DRI3K — First Steps
Here's an update on DRI3000. I'll start by describing what I've managed to get working and then summarize discussions that happened on the xorg-devel mailing list.
Private Back Buffers
One of the big goals for DRI3000 is to finish the job of moving buffer management out of the X server and into applications. The only thing still allocated by DRI2 in the X server are back buffers; everything else moved to the client side. Yes, I know, this breaks the GLX requirement for sharing buffers between applications, but we just don't care anymore.
As a quick hack, I figured out how to do this with DRI2 today — allocate our back buffers separately by creating X pixmaps for them, and then using the existing DRI2GetBuffersWithFormat request to get a GEM handle for them.
Of course, now that all I've got is a pixmap, I can't use the existing DRI2 swap buffer support, so for now I'm just using CopyArea to get stuff on the screen. But, that works fine, as long as you don't care about synchronization.
Handling Window Resize
The biggest pain in DRI2 has been dealing with window resize. When the window resizes in the X server, a new back buffer is allocated and the old one discarded. An event is delivered to 'invalidate' the old back buffer, but anything done between the time the back buffer is discarded and when the application responds to the event is lost.
You can easily see this with any GL application today — resize the window and you'll see occasional black frames.
By allocating the back buffer in the application, the application handles the resize within GL; at some point in the rendering process the resize is discovered, and GL creates a new buffer, copies the existing data over, and continues rendering. So, the rendered data are never lost, and every frame gets displayed on the screen (although, perhaps at the wrong size).
The puzzle here was how to tell that the window was resized. Ideally, we'd have the application tell us when it received the X configure notify event and was drawing the frame at the new size. We thought of a cute hack that might do this; track GL calls to change the viewport and make sure the back buffer could hold the viewport contents. In theory, the application would receive the X configure notify event, change the viewport and render at the new size.
Tracking the viewport settings for an entire frame and constructing their bounding box should describe the size of the window; at least it should describe the intended size of the window.
There's at least one serious problem with this plan — applications may well call glClear before calling glViewport, and as glClear does not use the current viewport, instead clearing the "whole" window, we couldn't use the viewport as an indication of the current window size.

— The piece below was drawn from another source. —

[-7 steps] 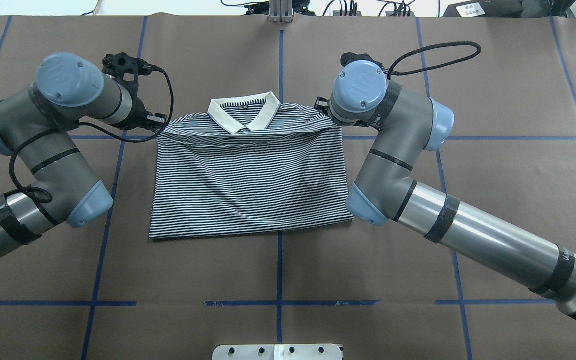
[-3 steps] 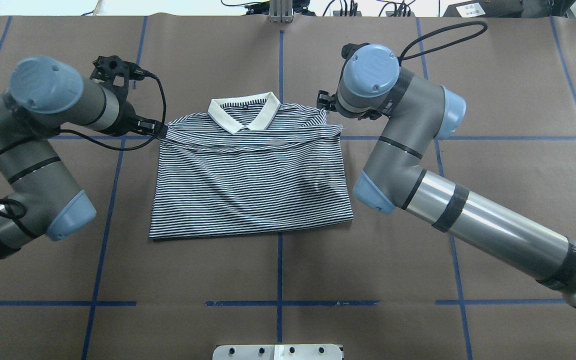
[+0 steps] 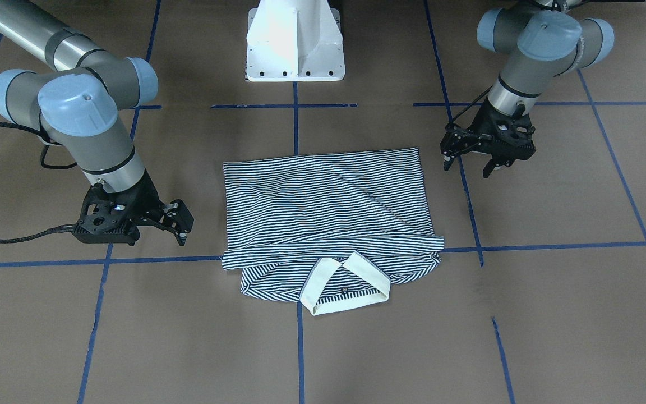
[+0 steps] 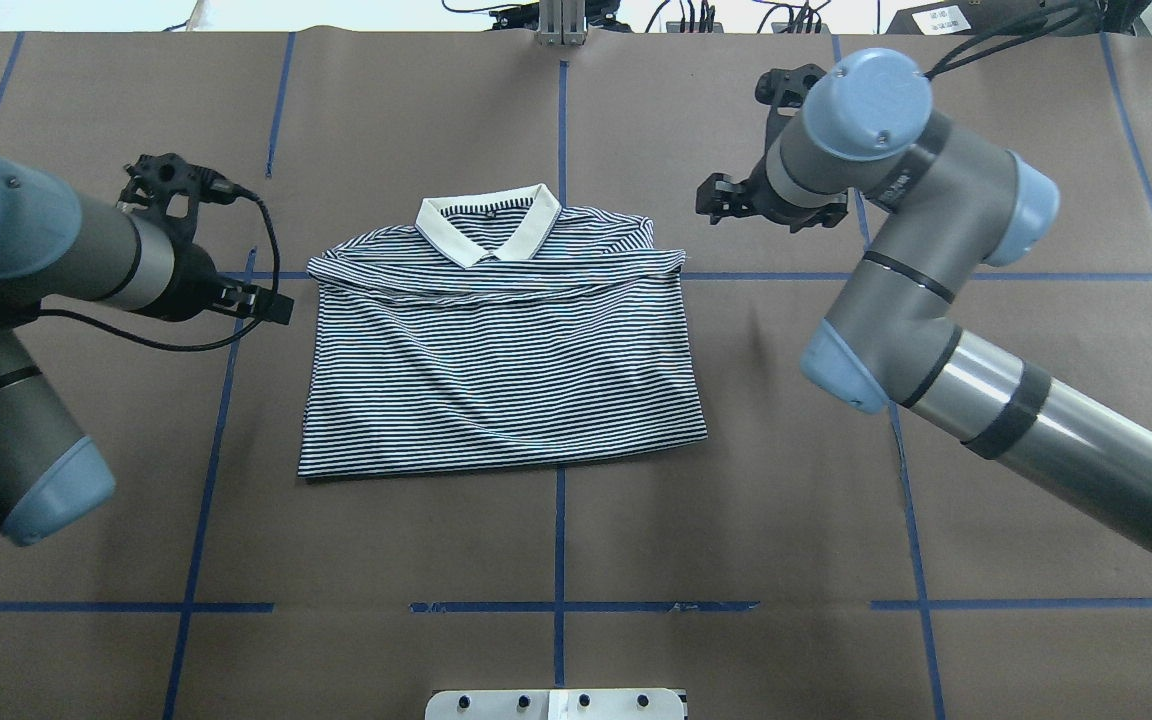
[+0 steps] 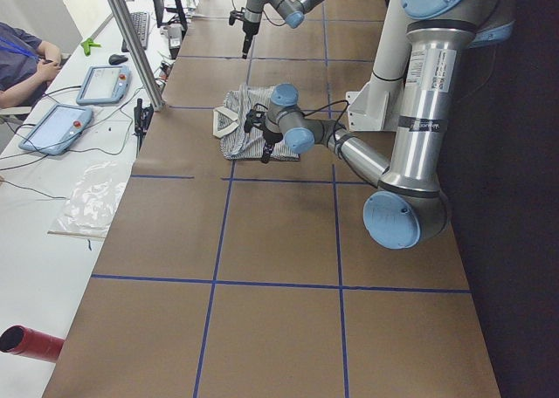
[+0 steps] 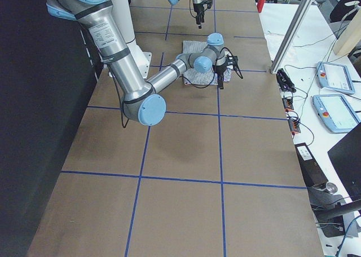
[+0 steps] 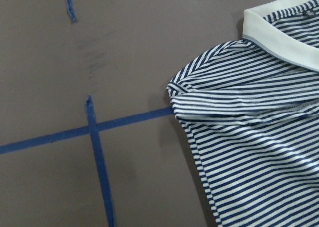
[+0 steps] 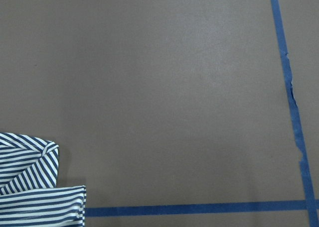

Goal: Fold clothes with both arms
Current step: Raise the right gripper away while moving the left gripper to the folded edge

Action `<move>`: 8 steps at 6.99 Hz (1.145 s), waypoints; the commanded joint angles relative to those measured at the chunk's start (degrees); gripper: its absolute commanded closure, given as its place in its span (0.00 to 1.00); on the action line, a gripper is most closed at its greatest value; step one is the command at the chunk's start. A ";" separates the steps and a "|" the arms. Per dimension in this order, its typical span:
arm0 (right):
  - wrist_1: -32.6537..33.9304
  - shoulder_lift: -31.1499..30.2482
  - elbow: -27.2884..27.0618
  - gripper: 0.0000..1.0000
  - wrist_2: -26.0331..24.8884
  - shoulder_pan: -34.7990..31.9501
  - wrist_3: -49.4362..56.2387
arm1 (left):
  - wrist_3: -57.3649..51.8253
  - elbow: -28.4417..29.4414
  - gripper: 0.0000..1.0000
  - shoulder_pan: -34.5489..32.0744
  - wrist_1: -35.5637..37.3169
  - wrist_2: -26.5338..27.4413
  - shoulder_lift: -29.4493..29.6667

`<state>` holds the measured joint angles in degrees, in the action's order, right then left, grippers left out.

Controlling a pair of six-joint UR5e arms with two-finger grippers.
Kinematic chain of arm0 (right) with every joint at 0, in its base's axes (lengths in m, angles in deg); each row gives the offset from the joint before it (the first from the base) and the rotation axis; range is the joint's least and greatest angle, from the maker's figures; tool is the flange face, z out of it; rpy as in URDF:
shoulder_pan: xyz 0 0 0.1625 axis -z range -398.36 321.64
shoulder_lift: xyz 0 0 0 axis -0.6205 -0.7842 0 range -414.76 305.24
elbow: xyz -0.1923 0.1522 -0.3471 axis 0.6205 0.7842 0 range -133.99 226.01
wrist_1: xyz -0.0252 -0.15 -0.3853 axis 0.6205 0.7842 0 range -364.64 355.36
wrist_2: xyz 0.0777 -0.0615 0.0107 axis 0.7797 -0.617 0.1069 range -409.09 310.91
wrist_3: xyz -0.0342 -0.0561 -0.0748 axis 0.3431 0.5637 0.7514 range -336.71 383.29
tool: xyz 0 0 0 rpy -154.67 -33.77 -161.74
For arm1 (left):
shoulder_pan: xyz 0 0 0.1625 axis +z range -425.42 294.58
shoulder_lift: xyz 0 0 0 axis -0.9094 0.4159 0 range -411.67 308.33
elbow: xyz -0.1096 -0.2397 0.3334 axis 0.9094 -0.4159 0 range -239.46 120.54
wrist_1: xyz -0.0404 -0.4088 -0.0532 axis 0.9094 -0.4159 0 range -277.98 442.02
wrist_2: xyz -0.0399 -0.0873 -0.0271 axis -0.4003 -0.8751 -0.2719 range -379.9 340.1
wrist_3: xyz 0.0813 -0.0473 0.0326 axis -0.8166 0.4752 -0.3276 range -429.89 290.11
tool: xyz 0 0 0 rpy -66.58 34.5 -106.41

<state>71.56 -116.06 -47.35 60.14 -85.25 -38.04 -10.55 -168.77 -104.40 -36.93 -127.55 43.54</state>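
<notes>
The striped polo shirt [image 4: 501, 370] lies folded flat at the table's middle, its cream collar [image 4: 488, 220] at the far side. The hem half is laid over the chest up to just below the collar [image 3: 345, 280]. My left gripper [image 4: 271, 303] hangs just left of the shirt's left shoulder, apart from it, with its fingers [image 3: 446, 163] spread open and nothing in them. Beyond the shirt's right shoulder my right gripper [image 4: 726, 200] is open too, also holding nothing. The left wrist view shows that shoulder [image 7: 189, 92]; the right wrist view catches only a shirt corner [image 8: 30, 187].
Brown paper with blue tape lines [image 4: 556, 606] covers the table. The white pedestal base [image 3: 295, 39] stands at the robot's side. Past the far edge are a metal post [image 5: 131, 40], tablets [image 5: 57, 127] and a seated person [image 5: 22, 58].
Both grippers have let go of the shirt's shoulder corners and drawn away outward. The left went left, the right went right and farther back. The shirt stays folded.
</notes>
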 commanded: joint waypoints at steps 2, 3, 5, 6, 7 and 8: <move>-0.08 -0.66 -0.68 0.00 0.20 -0.30 0.33 | 17.97 1.38 0.54 10.12 -5.59 6.92 -0.47; -0.08 -0.66 -0.59 0.00 0.20 -0.30 0.33 | 18.61 1.64 0.54 11.88 -5.59 7.62 -0.29; -0.08 -0.75 -0.77 0.00 0.11 -0.30 0.33 | 19.67 1.73 0.54 14.09 -5.51 7.80 0.94; -0.08 -0.75 -0.68 0.00 0.11 -0.30 0.33 | 19.67 1.99 0.54 14.53 -5.51 7.89 1.03; -0.08 -0.75 -0.68 0.00 0.02 -0.30 0.24 | 19.67 2.17 0.54 14.54 -5.51 8.67 0.85; -0.08 -0.75 -0.68 0.00 0.02 -0.30 0.24 | 19.67 2.17 0.54 14.54 -5.51 8.86 0.68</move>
<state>71.48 -116.81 -48.04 60.19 -85.55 -37.76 9.09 -166.68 -89.93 -42.44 -119.08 44.37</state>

However, what this exercise did lead us to realize was that we don't care what size the window actually is, we only care what size the application thinks it is. More accurately, the GL library just needs to be aware of any window configuration changes before the application, so that it will construct a buffer that is not older than the application knowledge of the window size.
I came up with two possible mechanisms here; the first was to construct a shared memory block between application and X server where the X server would store window configuration changes and signal the application by incrementing a sequence number in the shared page; the GL library would simply look at the sequence number and reallocate buffers when it changed.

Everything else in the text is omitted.